Поскольку подрыв и дестабилизация системы ценностей столь же незаменимы для постмодернистской риторики, сколь они были для господствующей коммунистической доктрины, парадигма Лихачева – Панченко завоевала популярность и на Востоке, и на Западе. Из русской классики особенно привлекательным оказался «Борис Годунов» Пушкина. Панченко с признательностью цитирует замечание Пушкина о том, что «драма родилась на площади» [ЛЛП 1984: 84]. Обращается внимание на запоминающиеся средневековые образы в драме: юродивого, поэта-скомороха и честолюбивого злого чернеца (две последние фигуры встречаются только в оригинале 1825 года). Все – бунтовщики. О Николке Железном Колпаке читаем: «У Пушкина обижаемый детьми юродивый – смелый и безнаказанный обличитель детоубийцы Бориса Годунова. Если народ в драме Пушкина безмолвствует, то за него говорит юродивый – и говорит бесстрашно» [ЛЛП 1984: 116]. Карнавальный протест и карнавальная смелость универсальны, но каждая культура воплощает эту энергию по-своему. Таким образом, социальнопрогрессивное прочтение пушкинского «народ безмолвствует» Белинским как знака не только возмездия, но и политического оптимизма по прошествии 150 лет было подхвачено советскими медиевистами в рамках очередной попытки вписать русскую национальную историю в европейский контекст.

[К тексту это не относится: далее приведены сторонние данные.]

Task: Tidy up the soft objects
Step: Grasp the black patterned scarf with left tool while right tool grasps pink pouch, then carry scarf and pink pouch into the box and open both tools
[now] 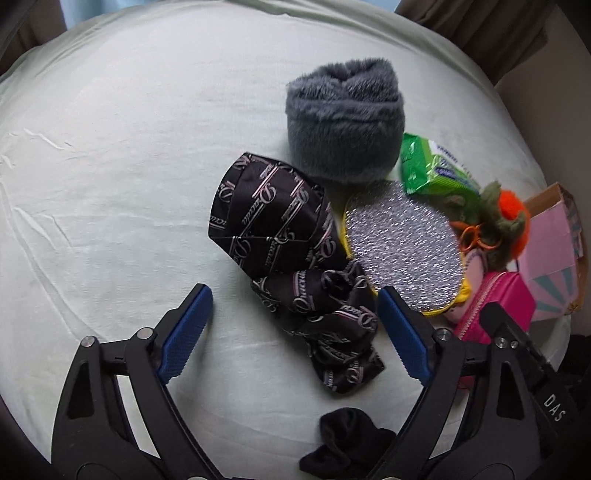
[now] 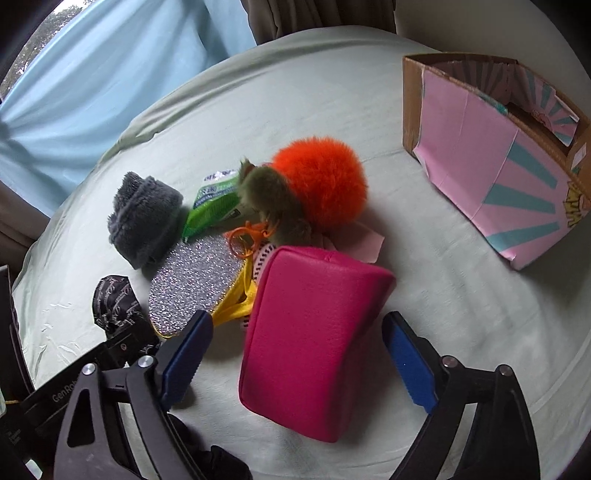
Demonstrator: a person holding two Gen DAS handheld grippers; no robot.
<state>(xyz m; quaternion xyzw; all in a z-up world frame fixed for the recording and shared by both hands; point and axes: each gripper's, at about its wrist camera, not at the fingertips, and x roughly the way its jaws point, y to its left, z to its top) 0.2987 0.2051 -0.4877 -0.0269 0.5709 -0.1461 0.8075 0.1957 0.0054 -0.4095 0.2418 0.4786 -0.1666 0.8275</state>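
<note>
The right gripper (image 2: 295, 360) hangs wide open, empty, straddling the pink pouch (image 2: 310, 336) lengthwise, while the left gripper (image 1: 295, 332), equally agape and empty, brackets the black patterned cloth (image 1: 291, 258).

A home bedroom. Pale green bed sheet (image 1: 129, 184) covers a bed; past its far edge hang a light blue curtain (image 2: 110, 74) and brown drapes (image 2: 314, 18) at a window.
</note>
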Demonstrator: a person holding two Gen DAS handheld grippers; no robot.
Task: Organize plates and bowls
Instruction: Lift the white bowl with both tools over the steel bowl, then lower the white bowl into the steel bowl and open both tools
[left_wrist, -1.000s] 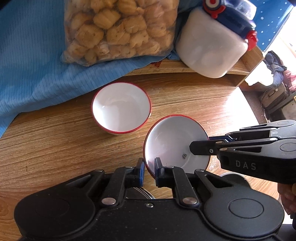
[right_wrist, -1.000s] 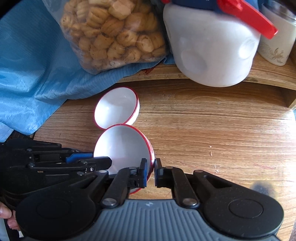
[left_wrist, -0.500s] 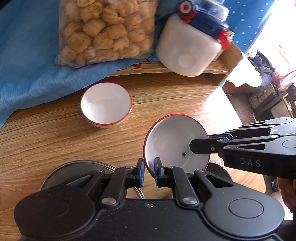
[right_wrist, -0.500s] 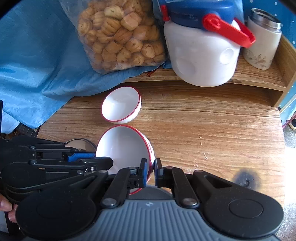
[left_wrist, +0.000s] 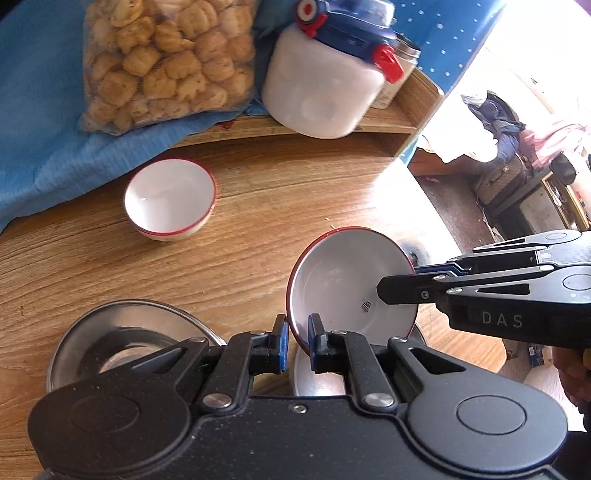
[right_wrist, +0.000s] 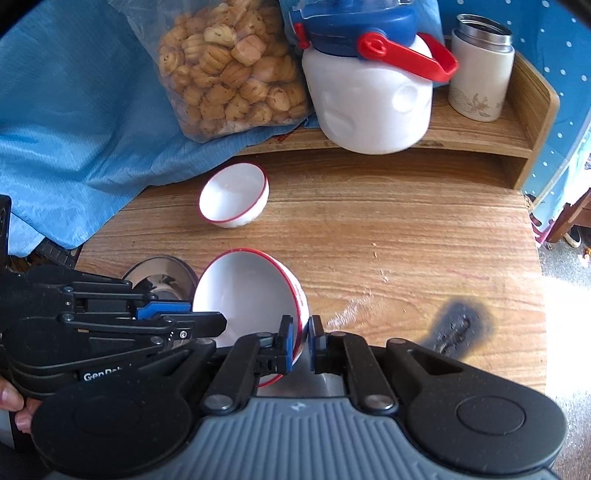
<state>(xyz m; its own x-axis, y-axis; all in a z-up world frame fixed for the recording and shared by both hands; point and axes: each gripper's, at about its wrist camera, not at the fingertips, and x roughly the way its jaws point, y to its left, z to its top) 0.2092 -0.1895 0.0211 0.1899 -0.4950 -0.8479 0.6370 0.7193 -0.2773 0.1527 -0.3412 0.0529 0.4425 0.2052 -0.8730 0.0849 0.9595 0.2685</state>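
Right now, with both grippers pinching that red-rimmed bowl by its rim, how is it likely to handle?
The held bowl looks rigid and glossy, so it could slip between the narrow pads. The left gripper and right gripper clamp opposite rim edges while it hangs tilted, so uneven pull might swing it. It seems ceramic or melamine; dropped on the wooden table, it might chip.

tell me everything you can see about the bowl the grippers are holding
The held bowl is white with a thin red rim and a small dark mark inside, glossy like ceramic or enamel. It is empty, tilted and lifted off the wooden table. The left gripper and right gripper each pinch its rim on opposite sides.
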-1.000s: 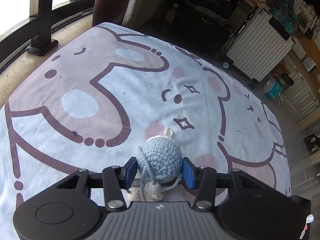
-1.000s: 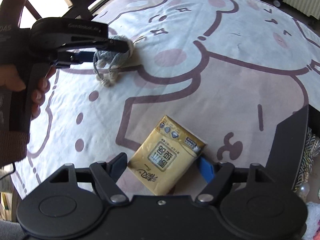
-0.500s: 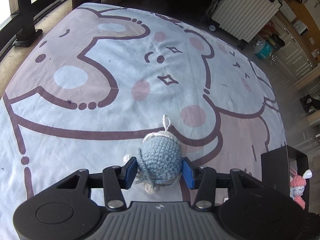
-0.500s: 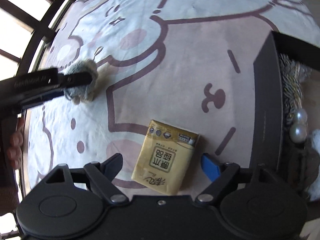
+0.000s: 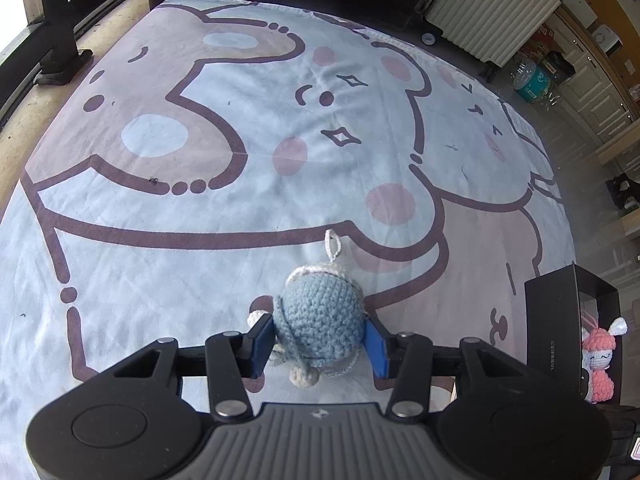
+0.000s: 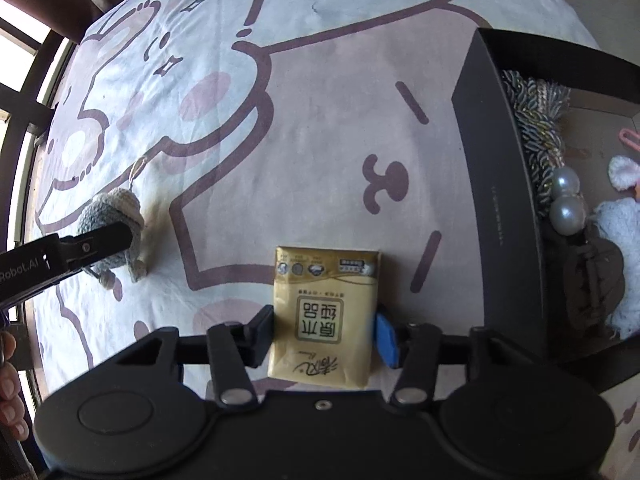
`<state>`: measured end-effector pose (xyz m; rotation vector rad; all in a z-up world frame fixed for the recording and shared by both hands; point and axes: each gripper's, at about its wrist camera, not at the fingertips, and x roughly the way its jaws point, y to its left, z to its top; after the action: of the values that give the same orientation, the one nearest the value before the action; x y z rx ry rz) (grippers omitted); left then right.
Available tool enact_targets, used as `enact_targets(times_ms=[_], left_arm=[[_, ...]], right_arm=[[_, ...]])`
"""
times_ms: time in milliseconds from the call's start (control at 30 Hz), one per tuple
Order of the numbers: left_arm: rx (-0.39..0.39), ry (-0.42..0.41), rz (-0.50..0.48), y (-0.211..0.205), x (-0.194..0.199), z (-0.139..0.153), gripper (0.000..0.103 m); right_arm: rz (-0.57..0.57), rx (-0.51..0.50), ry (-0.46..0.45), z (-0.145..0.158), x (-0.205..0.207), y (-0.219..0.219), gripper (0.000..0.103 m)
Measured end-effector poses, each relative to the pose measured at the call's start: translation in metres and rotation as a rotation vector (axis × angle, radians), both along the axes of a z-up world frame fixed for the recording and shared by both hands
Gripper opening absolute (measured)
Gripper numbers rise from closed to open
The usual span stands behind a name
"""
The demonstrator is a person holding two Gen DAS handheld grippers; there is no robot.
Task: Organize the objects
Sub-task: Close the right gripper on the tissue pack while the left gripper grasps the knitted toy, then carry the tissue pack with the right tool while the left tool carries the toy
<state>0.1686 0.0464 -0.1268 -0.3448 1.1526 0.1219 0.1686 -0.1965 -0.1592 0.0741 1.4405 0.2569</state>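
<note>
My left gripper (image 5: 319,340) is shut on a blue crocheted doll (image 5: 322,320) with a white loop on top, held low over the printed cloth; it also shows in the right wrist view (image 6: 114,236) with the left gripper's finger across it. My right gripper (image 6: 325,334) is shut on a yellow tissue pack (image 6: 324,316), both pads against its sides. A black open box (image 6: 496,184) stands to the right of the pack; in the left wrist view the box (image 5: 554,320) is at the right edge.
The box holds a tasselled cord with pearls (image 6: 560,196), a dark item and a pink-and-white crocheted bunny (image 5: 598,360). A cartoon-print cloth (image 5: 248,160) covers the surface. A window railing (image 5: 56,28) is at far left, a white suitcase (image 5: 492,4) beyond the far edge.
My right gripper has closed its jaws onto the tissue pack and swung toward the black box. My left gripper has carried the doll rightward toward the box.
</note>
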Motion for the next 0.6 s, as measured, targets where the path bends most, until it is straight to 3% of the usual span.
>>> enact_targets(times_ms=[333, 600], left_arm=[[-0.042, -0.097, 0.029, -0.009, -0.006, 0.031, 0.049], [-0.032, -0.152, 0.036, -0.019, -0.017, 0.056, 0.049]], right_arm=[[0.063, 0.014, -0.14, 0.043, -0.001, 0.003, 0.052], [0.133, 0.018, -0.238, 0.079, -0.006, 0.01, 0.052]])
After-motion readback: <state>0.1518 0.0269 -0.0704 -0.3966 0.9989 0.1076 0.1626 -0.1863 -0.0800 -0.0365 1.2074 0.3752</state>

Картина смеющегося, охваченного карнавальным духом русского Средневековья, созданная Лихачевым и Панченко, была признана не всеми. Она встретила наибольшее сопротивление со стороны Юрия Лотмана и семиотиков тартуской школы, что могло бы показаться весьма неожиданным. Неожиданным потому, что многое в модели Лихачева должно было показаться лотмановской группе теоретиков-новаторов абсолютно верным: двойственная природа русской традиционной культуры и семиотическая устойчивость ее миров. Сомнения, возникшие у тартуских ученых, касались природы средневекового смеха и благодушной, преходящей «нереальности» кромешного мира. В важной рецензии, опубликованной в «Вопросах литературы» (1977), Лотман и его коллега Борис Успенский уважительно изложили свои возражения по поводу результатов группы Лихачева [Лотман, Успенский 1977]. Их смущало то обстоятельство, что доказательства в своей совокупности были взяты из литературы, тогда как речь шла о культуре, где письменные свидетельства были скудны и искажены запретами. Они настаивали на том, что прославление Бахтиным амбивалентного, открытого, совместного смеха у Рабле – смеха, который побеждал страх и приостанавливал вынесение человеческих суждений, создавая своего рода «чистилище» между двумя вечными абсолютами, – не подлежало распространению на средневековую русскую культуру, которая (как предполагала сама модель, построенная Лихачевым и Панченко) четко разделялась на сакральное и демоническое. Площадь была в такой же мере местом для пыток и казней, как и местом для веселья (о чем свидетельствует ряд сцен из пушкинского «Бориса Годунова»). На площади смех не воспринимался как раскрепощающий; он был богохульством, наущением сатаны. Поэтому нельзя сказать, что для средневекового русского человека смеяться больше означало бояться меньше. Подобное совмещение установок могло случиться только в конце XVII века, под влиянием западных текстов и моделей поведения. В традиционном сознании человека Древней Руси поведение юродивых не было ни чудесным (конвенциональными отношениями, надежными и удобными), ни комическим или связанным с ростками демократии; оно было странным, зеркальным, предназначенным для того, чтобы вызывать у публики страх или благоговейный трепет. В предостерегающей сноске Лотман и Успенский говорят об опасности неоправданного или механического распространения идей Бахтина «на области, где само их применение должно бы было явиться предметом специального исследования» [Лотман, Успенский 1977: 152, примеч. 2].
Литературоведение привычно наследует пену прилива и то, что остается на берегу после теорий, использующих профессиональный язык более строго контролируемых дисциплин. Спор о карнавале не стал исключением. Спустя много времени после того, как социологи прониклись подозрением к этой теории, а историки указали на ее расхождение с документально зафиксированным опытом, карнавальная парадигма Бахтина как интерпретационный инструмент сохраняла свою популярность среди гуманитариев-литературоведов. Поскольку на последних страницах книги о Рабле Бахтин процитировал сцену из «Бориса Годунова», поддержать карнавальные трактовки образов всех этих шутов-монахов, юродивых и толп на площадях было несложно. Однако любая попытка подвести все компоненты пьесы под эту рубрику сталкивается с серьезными препятствиями.